-- REQUIRED WORK --
Only the lines from the first line of the records through the line containing "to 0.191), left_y" belong in the answer. Copy them exactly.

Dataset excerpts

....

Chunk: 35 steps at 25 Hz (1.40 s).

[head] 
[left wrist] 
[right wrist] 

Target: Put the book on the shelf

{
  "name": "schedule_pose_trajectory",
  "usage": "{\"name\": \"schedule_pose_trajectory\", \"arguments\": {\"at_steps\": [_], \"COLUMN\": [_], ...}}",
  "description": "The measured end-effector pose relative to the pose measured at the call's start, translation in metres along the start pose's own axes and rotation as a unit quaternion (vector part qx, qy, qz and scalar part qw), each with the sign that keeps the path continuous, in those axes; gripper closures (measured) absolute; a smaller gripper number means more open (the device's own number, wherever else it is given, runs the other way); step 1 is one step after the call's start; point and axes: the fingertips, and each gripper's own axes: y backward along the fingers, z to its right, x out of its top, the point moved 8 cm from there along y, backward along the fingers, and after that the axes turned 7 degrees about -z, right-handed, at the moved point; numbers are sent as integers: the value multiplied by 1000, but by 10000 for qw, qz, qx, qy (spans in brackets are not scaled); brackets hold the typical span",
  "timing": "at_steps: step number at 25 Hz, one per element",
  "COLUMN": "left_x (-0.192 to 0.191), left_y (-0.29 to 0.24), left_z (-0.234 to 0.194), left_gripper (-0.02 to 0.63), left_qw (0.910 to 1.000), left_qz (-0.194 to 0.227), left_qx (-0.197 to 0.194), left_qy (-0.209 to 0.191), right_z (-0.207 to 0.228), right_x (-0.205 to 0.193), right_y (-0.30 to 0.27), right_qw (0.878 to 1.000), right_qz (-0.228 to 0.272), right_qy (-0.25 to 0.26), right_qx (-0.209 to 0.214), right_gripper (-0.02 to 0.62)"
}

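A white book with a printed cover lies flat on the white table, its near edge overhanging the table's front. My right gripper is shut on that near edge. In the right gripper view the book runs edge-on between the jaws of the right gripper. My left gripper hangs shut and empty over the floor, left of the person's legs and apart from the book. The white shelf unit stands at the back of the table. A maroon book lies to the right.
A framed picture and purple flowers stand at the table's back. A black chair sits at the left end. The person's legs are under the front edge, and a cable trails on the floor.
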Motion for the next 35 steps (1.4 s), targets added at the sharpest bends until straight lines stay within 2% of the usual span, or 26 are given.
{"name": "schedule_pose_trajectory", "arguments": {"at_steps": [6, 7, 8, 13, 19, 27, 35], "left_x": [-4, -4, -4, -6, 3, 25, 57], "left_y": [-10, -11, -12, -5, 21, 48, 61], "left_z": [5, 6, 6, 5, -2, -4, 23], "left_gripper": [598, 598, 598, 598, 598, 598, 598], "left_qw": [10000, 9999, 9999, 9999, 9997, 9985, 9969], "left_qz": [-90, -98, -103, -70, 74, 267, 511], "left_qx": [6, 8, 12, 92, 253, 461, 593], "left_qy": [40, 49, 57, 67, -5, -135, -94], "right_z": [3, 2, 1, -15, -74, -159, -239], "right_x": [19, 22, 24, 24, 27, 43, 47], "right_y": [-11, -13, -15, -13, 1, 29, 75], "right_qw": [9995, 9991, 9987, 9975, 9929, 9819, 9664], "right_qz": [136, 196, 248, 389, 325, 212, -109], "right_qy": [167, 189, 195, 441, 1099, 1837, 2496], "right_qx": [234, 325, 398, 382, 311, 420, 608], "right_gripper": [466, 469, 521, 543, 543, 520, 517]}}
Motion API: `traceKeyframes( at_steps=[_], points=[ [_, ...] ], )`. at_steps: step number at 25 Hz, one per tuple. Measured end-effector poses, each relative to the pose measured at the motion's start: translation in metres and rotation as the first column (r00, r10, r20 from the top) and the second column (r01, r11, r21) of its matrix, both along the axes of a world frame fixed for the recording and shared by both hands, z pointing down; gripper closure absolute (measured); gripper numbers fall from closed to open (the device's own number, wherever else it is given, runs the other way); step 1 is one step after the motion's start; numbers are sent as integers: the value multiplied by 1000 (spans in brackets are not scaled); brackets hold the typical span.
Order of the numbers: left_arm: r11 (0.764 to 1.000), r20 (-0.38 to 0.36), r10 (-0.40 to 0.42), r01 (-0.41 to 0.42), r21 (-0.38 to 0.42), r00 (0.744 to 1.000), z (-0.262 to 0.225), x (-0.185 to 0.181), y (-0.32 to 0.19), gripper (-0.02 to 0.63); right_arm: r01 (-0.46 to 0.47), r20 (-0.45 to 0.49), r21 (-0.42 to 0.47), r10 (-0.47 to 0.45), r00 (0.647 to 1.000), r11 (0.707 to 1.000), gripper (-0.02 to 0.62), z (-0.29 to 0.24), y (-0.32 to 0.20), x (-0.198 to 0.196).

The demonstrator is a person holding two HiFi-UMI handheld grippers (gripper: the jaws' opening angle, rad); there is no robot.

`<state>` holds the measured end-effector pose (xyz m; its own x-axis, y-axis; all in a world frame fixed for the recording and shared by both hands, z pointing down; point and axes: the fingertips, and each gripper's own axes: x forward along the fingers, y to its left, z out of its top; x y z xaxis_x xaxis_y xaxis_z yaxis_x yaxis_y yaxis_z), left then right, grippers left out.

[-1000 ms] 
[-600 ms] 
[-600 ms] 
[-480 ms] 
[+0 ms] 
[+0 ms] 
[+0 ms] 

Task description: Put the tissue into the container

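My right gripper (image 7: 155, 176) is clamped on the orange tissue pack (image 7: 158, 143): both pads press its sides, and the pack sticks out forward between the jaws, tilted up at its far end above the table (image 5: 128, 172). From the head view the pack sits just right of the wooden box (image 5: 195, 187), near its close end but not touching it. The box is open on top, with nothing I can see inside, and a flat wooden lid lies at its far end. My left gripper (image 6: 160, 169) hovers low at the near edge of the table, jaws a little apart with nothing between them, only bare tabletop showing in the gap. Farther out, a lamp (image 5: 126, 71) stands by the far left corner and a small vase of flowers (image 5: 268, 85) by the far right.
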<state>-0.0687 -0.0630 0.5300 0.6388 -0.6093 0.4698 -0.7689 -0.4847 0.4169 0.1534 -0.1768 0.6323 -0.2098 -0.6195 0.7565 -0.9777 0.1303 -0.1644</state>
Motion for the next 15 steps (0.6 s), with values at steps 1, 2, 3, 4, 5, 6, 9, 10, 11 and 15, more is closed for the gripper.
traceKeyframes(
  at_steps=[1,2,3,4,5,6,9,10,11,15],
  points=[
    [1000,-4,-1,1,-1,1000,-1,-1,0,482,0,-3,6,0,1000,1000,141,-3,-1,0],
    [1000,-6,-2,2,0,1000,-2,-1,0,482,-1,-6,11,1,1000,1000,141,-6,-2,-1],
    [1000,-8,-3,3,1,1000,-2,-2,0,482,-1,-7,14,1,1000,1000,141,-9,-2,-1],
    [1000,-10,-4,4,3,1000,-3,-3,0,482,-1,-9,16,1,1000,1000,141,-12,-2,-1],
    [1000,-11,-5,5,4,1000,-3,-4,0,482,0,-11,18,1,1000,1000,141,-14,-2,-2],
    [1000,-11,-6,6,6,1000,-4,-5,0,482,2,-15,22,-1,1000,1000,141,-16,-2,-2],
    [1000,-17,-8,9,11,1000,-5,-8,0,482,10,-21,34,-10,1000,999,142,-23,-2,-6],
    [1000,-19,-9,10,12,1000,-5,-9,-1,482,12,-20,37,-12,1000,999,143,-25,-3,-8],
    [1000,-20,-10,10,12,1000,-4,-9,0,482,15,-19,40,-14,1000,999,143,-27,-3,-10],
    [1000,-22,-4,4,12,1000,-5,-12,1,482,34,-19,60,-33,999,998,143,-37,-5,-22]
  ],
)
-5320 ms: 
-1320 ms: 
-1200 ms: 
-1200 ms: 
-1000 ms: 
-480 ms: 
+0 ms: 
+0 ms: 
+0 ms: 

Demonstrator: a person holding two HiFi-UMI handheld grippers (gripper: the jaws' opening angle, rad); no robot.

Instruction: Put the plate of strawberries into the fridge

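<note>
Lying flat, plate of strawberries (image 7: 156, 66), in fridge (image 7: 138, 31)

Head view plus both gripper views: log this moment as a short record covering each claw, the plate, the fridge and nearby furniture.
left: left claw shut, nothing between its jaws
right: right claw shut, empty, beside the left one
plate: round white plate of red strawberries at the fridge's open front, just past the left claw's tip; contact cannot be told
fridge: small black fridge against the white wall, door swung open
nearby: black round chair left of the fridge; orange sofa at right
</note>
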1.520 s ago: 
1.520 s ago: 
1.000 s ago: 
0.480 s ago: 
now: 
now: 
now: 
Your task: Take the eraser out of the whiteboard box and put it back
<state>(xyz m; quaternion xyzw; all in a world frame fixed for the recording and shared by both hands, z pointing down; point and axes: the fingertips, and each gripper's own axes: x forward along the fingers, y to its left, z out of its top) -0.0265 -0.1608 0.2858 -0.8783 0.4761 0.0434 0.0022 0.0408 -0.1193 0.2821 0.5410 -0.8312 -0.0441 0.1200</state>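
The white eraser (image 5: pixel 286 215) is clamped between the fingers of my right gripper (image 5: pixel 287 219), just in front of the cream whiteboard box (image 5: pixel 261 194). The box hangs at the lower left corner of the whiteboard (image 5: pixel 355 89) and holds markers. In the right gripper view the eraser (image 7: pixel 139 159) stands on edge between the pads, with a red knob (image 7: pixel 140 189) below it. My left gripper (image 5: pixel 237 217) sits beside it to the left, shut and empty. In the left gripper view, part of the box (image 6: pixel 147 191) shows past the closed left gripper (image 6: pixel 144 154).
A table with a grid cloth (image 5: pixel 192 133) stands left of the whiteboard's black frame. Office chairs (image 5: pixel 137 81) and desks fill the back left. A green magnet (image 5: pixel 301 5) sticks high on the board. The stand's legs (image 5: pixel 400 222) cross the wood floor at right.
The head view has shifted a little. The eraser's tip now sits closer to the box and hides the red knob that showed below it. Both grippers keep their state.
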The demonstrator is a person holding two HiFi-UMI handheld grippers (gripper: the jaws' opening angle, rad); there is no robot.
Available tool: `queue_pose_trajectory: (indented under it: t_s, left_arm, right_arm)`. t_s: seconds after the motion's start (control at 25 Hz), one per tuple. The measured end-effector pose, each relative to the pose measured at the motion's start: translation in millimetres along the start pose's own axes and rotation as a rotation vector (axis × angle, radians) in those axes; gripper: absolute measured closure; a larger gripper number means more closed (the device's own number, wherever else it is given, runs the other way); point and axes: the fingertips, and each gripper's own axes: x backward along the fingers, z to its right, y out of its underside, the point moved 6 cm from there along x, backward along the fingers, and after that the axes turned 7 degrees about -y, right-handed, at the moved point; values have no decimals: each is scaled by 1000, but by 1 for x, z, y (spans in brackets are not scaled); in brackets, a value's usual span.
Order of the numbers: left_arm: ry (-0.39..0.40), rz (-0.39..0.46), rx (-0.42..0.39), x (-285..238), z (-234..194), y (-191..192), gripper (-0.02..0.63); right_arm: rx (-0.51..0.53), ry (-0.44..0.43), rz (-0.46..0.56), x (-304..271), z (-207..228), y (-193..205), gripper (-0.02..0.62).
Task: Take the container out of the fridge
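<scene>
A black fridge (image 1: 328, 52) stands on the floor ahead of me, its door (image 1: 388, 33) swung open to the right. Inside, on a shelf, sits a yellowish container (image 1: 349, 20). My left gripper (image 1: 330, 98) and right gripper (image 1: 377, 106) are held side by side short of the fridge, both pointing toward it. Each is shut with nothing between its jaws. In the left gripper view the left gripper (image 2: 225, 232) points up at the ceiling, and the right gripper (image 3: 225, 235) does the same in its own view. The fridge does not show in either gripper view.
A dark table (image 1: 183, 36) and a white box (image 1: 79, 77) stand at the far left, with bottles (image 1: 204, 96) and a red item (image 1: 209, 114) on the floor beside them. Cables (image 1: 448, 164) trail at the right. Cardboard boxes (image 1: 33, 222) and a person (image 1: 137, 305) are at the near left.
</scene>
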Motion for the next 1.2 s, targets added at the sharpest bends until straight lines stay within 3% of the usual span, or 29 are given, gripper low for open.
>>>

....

-- SOLUTION TO THIS TASK --
Chunk: 35 steps at 25 Hz (1.40 s).

[head] 
[left wrist] 
[right wrist] 

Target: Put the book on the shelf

{
  "name": "schedule_pose_trajectory",
  "usage": "{\"name\": \"schedule_pose_trajectory\", \"arguments\": {\"at_steps\": [_], \"COLUMN\": [_], ...}}",
  "description": "The measured end-effector pose relative to the pose measured at the call's start, translation in metres along the start pose's own axes and rotation as a unit quaternion (vector part qx, qy, qz and scalar part qw), each with the sign that keeps the path continuous, in those axes; gripper closures (measured) absolute; a smaller gripper number means more open (the device's own number, wherever else it is given, runs the other way); step 1 is one step after the call's start; point and axes: the fingertips, and each gripper's own axes: y backward along the fingers, z to its right, x out of its top, the point moved 8 cm from there along y, backward along the fingers, and after that the axes turned 7 degrees about -z, right-handed, at the moved point; numbers are sent as integers: the value multiplied by 1000, but by 10000 for qw, qz, qx, qy (spans in brackets are not scaled); brackets hold the typical span",
  "timing": "at_steps: step number at 25 Hz, one per element",
  "COLUMN": "left_x (-0.192 to 0.191), left_y (-0.29 to 0.24), left_z (-0.234 to 0.194), left_gripper (-0.02 to 0.63), left_qw (0.910 to 1.000), left_qz (-0.194 to 0.227), left_qx (-0.197 to 0.194), left_qy (-0.209 to 0.191), right_z (-0.207 to 0.228), right_x (-0.205 to 0.193), right_y (-0.30 to 0.27), right_qw (0.878 to 1.000), right_qz (-0.228 to 0.272), right_qy (-0.25 to 0.26), right_qx (-0.209 to 0.214), right_gripper (-0.02 to 0.62)"

This output is complete, and the exercise is done.